Il disco dedicato a Mengelberg raccoglie, oltre al pezzo registrato nel 2002 al Teatro Polivalente Occupato (nell’ambito di una sei giorni pensata allora con Tristan Honsinger), anche altri contributi – sempre in piano solo e voce – da concerti a Amsterdam, Kiev e Pantin. Come sempre imprevedibile e giocoso, poetico e teatrale, nella traccia bolognese il compianto pianista olandese cuce insieme una serie di frammenti di “canzone” che passano dal tono infantile a quello più drammatico.
Più recenti sono le edizioni di Angelica da cui sono tratti i dischi di Anthony Braxton, Roscoe Mitchell e Peter Brötzmann, tre sassofonisti la cui concezione strumentale e compositiva è tra i punti di riferimento imprescindibili della ricerca creativa dell’ultima parte del Novecento.
Braxton è impegnato – era in maggio del 2018 – in un affascinante duetto con l’arpista sudafricana Jacqueline Kerrod, da cui emerge non solo l’originalità timbrica delle pronunce strumentali, ma anche quanto alla voglia di essere ritmica e angolosa dell’arpista, il sassofonista di Chicago risponda con il suo lato più lirico e cool, quasi una sorta di Paul Desmond – non a caso un riferimento dichiarato – astratto e fantasmatico.
Di Roscoe Mitchell viene esplorato sia il lato compositivo, con l’esecuzione di Splatter (trascrizione per orchestra di un’improvvisazione in trio) e di Distant Radio Transmission, lavoro commissionato per l’Orchestra del Teatro Comunale – diretta da Tonino Battista – e il vocalist Thomas Buckner e lo stesso Mitchell al sax soprano come solisti, che quello improvvisativo, in un poderoso incontro tra i sassofoni del nostro e l’organo suonato da Francesco Filidei. Il tutto magmatico e sfidante come ci si attende!
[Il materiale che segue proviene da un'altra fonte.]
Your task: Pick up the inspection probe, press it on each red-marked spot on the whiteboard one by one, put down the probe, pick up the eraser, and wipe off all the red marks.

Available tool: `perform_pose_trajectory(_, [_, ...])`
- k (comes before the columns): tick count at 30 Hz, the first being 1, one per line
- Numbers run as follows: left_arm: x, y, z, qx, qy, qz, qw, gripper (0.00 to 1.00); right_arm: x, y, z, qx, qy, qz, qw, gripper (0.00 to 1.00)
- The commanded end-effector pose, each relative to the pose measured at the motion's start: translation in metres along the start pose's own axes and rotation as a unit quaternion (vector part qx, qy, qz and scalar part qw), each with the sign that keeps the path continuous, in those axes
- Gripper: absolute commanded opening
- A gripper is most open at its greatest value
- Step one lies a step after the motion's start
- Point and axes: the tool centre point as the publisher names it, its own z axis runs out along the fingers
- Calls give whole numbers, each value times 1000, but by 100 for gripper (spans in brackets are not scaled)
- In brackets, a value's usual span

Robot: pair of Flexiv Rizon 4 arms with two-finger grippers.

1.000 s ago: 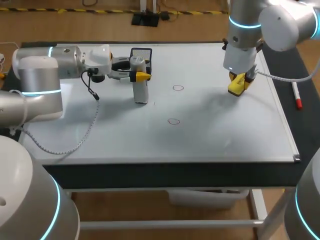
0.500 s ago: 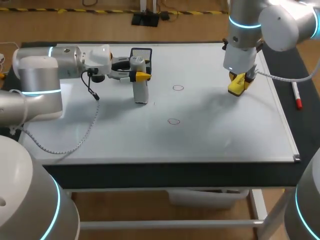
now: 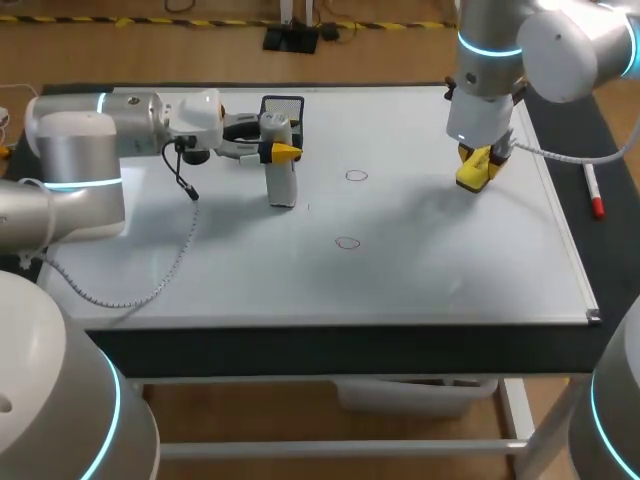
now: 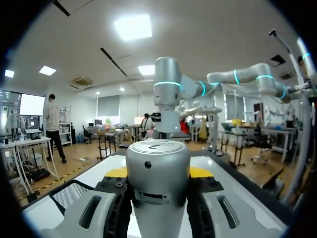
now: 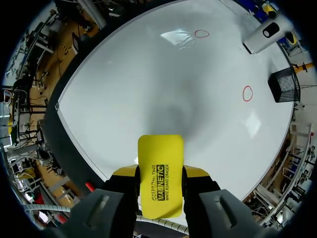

Il più istintivo e rovente Brötzmann trova invece nel trio con Hamid Drake alla batteria e Maâlem Moukhtar Gania (ultimo esponente di una leggendaria dinastia di maestri della musica gnawa di Essaouira) al guembrì/sintir la triangolazione ideale per un incontro di segni sonori e culturali differenti. Tra l’Africa e l’astrazione materica europea, la mediazione dei colori di Drake consente un piccolo grande miracolo.
Nell’ultimo dei dischi che vi raccontiamo trovano spazio alcune registrazione della Shaloma Locomotiva Orchestra, organico che esplora in maniera estesa e esplosa la sperimentazione sulla forma canzone che Mirco Mariani sta percorrendo da tempo.
Con l’impiego di affascinanti strumenti vintage come il theremin, le ondes Martenot, etc., con il contributo di musicisti tra cui Paolo Fresu, Jimmy Villotti e Mitchell Froom, un laboratorio vivo di narrazioni originali.
Viva gli archivi, specialmente quelli di Angelica!